WHAT THE TASK ASKS:
The answer must consist of every line from the entries that holds the word "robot".

== SUPPLIED MATERIAL

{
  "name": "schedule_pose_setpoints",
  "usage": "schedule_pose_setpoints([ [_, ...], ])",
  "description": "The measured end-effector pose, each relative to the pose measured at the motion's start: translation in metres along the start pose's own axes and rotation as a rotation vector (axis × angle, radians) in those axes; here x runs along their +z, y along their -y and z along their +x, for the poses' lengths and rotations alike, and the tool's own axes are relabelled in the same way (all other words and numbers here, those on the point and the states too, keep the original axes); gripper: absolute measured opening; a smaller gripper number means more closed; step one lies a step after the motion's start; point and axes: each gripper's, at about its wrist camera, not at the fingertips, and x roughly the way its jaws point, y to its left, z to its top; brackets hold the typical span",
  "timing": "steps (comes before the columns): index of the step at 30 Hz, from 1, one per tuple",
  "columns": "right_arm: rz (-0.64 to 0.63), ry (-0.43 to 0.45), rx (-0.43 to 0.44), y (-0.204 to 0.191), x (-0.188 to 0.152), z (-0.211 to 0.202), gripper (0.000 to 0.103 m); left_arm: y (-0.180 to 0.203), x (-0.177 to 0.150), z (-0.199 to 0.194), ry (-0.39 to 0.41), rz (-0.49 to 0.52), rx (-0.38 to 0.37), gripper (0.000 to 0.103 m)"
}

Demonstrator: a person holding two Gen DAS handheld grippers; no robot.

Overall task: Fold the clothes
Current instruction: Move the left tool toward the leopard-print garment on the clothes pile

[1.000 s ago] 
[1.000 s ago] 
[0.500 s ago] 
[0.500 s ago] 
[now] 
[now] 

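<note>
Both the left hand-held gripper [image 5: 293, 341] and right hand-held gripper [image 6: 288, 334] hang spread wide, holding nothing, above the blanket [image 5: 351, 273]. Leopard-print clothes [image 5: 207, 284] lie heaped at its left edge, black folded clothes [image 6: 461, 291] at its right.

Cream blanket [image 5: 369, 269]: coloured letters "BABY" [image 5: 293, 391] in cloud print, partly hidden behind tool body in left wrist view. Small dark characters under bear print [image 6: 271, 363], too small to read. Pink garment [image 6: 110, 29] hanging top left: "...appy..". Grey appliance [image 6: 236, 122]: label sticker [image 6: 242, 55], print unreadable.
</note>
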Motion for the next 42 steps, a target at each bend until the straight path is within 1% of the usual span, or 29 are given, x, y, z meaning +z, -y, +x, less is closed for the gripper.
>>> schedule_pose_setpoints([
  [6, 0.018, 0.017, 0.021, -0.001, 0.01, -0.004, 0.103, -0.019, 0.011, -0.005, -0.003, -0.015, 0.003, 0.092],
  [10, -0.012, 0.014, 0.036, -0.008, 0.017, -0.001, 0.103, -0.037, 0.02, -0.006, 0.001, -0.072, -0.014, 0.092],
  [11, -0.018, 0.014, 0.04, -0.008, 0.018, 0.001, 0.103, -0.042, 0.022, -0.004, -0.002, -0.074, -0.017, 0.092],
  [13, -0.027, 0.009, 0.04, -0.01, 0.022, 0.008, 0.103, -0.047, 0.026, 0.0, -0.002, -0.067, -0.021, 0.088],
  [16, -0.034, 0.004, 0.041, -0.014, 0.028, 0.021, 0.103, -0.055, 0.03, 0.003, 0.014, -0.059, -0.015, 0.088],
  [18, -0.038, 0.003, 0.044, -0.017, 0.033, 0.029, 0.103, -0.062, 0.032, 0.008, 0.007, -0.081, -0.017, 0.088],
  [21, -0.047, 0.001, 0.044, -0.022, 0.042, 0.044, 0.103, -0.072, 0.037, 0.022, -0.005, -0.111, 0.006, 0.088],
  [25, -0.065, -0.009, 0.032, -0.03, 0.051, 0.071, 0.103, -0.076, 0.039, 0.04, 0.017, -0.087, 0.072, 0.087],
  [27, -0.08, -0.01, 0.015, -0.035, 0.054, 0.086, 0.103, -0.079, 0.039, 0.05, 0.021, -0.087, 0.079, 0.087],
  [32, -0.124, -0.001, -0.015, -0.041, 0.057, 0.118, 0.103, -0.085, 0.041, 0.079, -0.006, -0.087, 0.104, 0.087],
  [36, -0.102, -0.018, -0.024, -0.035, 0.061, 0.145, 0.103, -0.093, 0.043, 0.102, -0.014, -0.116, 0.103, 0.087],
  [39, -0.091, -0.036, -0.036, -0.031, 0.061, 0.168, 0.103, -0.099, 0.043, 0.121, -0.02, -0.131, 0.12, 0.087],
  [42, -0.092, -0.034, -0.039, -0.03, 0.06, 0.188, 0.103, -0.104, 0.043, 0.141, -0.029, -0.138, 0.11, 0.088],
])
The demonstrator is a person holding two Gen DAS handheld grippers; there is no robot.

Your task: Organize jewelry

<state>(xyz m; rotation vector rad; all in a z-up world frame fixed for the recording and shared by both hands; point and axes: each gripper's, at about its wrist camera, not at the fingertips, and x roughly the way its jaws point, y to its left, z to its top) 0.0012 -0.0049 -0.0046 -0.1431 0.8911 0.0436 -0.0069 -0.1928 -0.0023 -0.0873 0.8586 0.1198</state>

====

OUTPUT OF THE TASK:
Demonstrator: a person holding two Gen DAS handheld grippers; no robot.
The demonstrator is a person holding two Gen DAS handheld grippers; there is no robot.

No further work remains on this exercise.